• Drunk_by_Noon

    Can any ‘Joooos’ here recommend a free on-line crash-course in Hebrew?

    I think I want to express a bit of solidarity with ‘the Heebs’ by making a point of speaking in Hebrew if I EVER have to take a cab.

    • Heh;)

    • Exile1981

      I know a few words… just not polite ones I picked up during my visit.

      Sharmoota

      Hamor

      Oh wait can we swear as long as it’s not in either of the official languages

      • Drunk_by_Noon

        Those are Arab words

        • Exile1981

          yes but most swears used in Israel are Arabic ones so the muslims understand them 🙂

          • Drunk_by_Noon

            You know what would be funny?
            I know what would be funny.

            Have a fake foreign language tape “learn to blaspheme in Arabic”, that you are listening to that is nothing but insults to Islam.
            That you repeat over and over and over.

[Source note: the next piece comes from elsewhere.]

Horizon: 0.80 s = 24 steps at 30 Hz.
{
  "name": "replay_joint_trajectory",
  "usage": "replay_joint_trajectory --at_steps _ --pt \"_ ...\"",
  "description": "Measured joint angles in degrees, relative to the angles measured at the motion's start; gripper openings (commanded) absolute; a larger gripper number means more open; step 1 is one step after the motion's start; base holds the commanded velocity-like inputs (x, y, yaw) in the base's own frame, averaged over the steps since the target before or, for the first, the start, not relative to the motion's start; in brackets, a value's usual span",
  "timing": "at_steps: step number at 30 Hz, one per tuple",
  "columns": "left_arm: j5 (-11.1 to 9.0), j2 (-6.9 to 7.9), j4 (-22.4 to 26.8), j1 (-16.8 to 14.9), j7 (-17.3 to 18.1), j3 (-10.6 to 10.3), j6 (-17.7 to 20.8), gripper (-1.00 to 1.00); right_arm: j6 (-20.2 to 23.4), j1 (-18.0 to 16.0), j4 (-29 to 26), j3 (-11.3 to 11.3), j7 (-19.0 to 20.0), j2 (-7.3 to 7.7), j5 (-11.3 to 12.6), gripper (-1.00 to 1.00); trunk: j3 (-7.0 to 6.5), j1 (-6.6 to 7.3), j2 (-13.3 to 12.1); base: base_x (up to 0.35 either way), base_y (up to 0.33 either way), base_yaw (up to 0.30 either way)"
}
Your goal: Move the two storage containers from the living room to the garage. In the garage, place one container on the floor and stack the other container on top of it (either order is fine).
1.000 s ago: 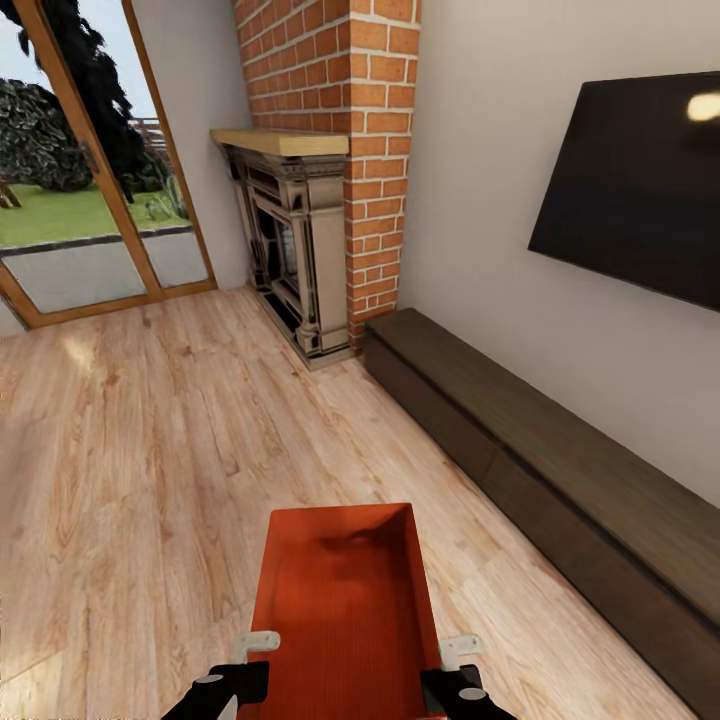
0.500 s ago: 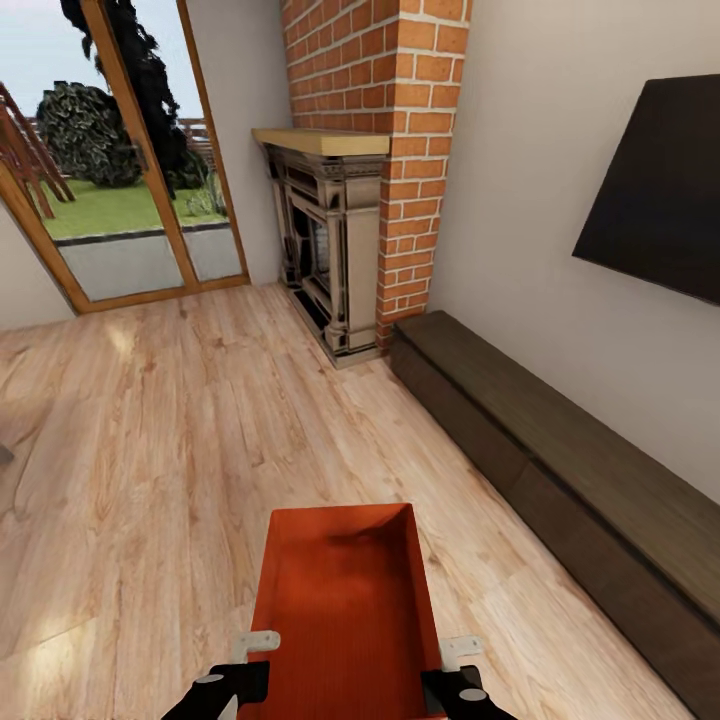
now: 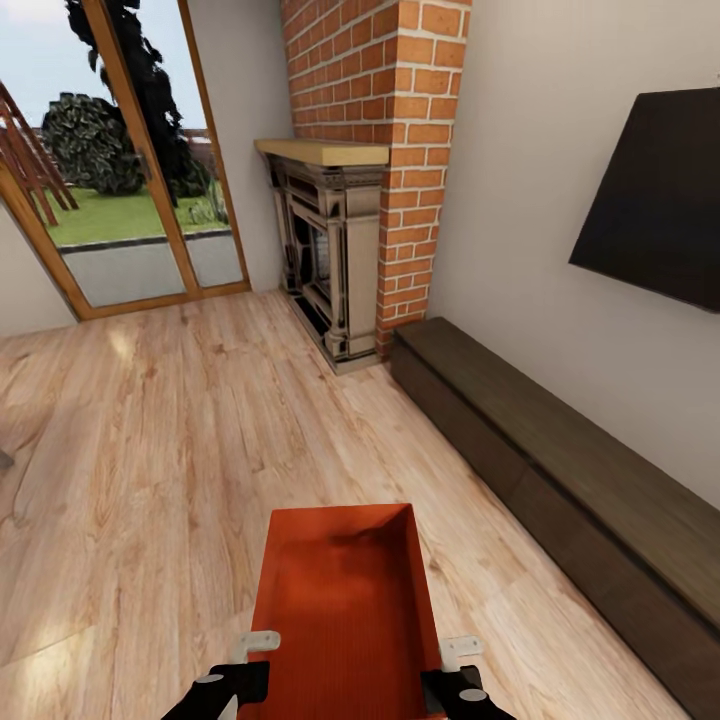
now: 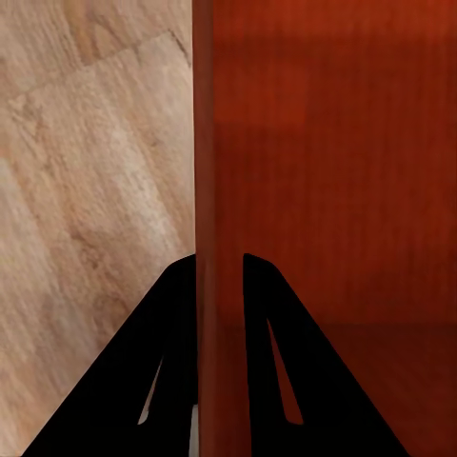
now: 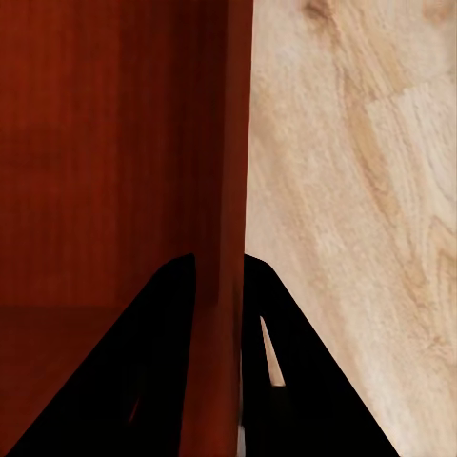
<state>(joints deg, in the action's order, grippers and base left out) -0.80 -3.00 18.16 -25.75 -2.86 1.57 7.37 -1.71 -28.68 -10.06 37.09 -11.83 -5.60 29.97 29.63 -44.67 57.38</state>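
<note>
Claws first: the left claw (image 4: 221, 276) pinches the left wall of the orange-red storage container (image 3: 345, 610), the right claw (image 5: 219, 276) its right wall, apparently carrying it above the wood plank floor (image 3: 150, 440). Beyond stand the low dark cabinet (image 3: 560, 470), brick fireplace (image 3: 345, 250), black TV (image 3: 650, 200) and glass doors (image 3: 130, 200).

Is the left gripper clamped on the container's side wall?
Yes: in the left wrist view, the left gripper has a finger on each side of the container's thin wall.
</note>
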Motion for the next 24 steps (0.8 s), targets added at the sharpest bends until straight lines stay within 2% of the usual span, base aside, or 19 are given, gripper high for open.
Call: replay_joint_trajectory --at_steps 24 --pt "0.0 0.0 0.0 0.0 0.0 0.0 0.0 -1.0 0.0 0.0 0.0 0.0 0.0 -0.01 0.0 -1.0 -2.2 0.0 0.0 0.0 0.0 0.0"
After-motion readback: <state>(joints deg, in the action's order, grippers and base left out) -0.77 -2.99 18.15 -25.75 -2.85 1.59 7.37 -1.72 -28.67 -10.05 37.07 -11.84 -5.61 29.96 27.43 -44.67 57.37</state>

            “Now say: Mohammed was a pedophile.”
            80 time!
            I could do that for a 15-minute cab ride.

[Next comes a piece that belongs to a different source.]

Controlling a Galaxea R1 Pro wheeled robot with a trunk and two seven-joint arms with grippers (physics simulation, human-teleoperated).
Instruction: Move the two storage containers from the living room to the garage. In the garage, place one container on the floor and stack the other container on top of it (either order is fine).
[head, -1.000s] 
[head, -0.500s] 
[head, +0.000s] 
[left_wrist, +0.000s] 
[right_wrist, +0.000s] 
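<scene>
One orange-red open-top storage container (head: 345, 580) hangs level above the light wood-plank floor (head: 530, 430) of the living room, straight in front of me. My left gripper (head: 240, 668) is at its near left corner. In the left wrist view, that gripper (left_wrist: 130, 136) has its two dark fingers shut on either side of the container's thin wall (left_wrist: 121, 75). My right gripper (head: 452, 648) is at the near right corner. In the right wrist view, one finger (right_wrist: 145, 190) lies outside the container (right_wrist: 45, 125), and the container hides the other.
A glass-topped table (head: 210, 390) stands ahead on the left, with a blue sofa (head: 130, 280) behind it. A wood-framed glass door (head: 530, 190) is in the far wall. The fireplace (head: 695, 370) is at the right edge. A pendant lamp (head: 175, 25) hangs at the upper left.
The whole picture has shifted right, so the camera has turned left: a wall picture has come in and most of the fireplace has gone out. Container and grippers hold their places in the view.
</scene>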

          • dance…dancetotheradio

            How about the Jerky Boys Dental Malpractice?
            Jipping blood.
            https://www.youtube.com/watch?v=-gv_f1dhsrc

          • Justin St.Denis

            Jerky Boys are classic. My younger brother and I use to listen to Jerky Boys, drink beer, smoke joints and laugh our butts off for hours back in the day. 😉

        • Norman_In_New_York

          Hebrew is the world’s purest language, so when Israelis curse, it is in Arabic or English. However, you can use mamzer (bastard).

          • Surele Surele

            did not know that; but come to think of it, so is Yiddish. Never heard my parents use obscenities (maybe they just didn’t know any, maybe they were too polite), but Yiddish curses are just hilarious. I wish I taped them, when I was younger. Me and my siblings would roll on the floor with laughter; my Mom was an artist.

          • marty_p

            you mean like “may all of your teeth fall out except one and in that one you should get a thoothache”

          • Surele Surele

            exactly. and more.

    • dance…dancetotheradio

      I recommend listening to Gilbert Gottfried’s Amazing Colossal Podcast.
      Not a lot of Yiddish there.
      But, comedy wins.
      Unless you are Albert Brooks, the least funny Jew in history.

  • Dana Garcia

    Getting stuck with a diverse cabbie can be creepy. When I take a cab from the Oakland airport, I get out at the burrito joint a couple blocks away from home. It just seems prudent.

    • Drunk_by_Noon

      Why go straight home when you can go straight to your favorite burrito joint.

    • Blacksmith

      I believe prudent is the correct word. ‘Sane’, clear thinking, etc could also be used.

  • Surele Surele

    I almost never hire a taxi. If need be, we have some direct phone numbers to nice Russian taxi drivers; cleaner taxis, fun conversations, win/win

    • Blacksmith

      I seldom take a cab but I have done the same in a couple places where i have to do that. Mine are white male cabbies. And their cabs don’t smell like ass.

  • simus1

    Driving cab is one of the occupations that complements the lifestyle and demands of being a “devout muslim”. Just something to keep in mind.

    • Justin St.Denis

      Not if passengers choose to eat pork rinds in the back seat while being driven to their destination. The action of munching does not, in and of itself, attract undue jihadi attention. However, always leave the not-empty bag of rinds behind on the back seat, and ensure tat there are visible pork-rind crumbs on the seat and floor. If the cabbie doesn’t smell bad and drives well, tip fairly. 😉

      FILE UNDER : Little Things One Can Do To Assert Western Values

      • Blacksmith

        Ahhh Chicarones, one of my favorites.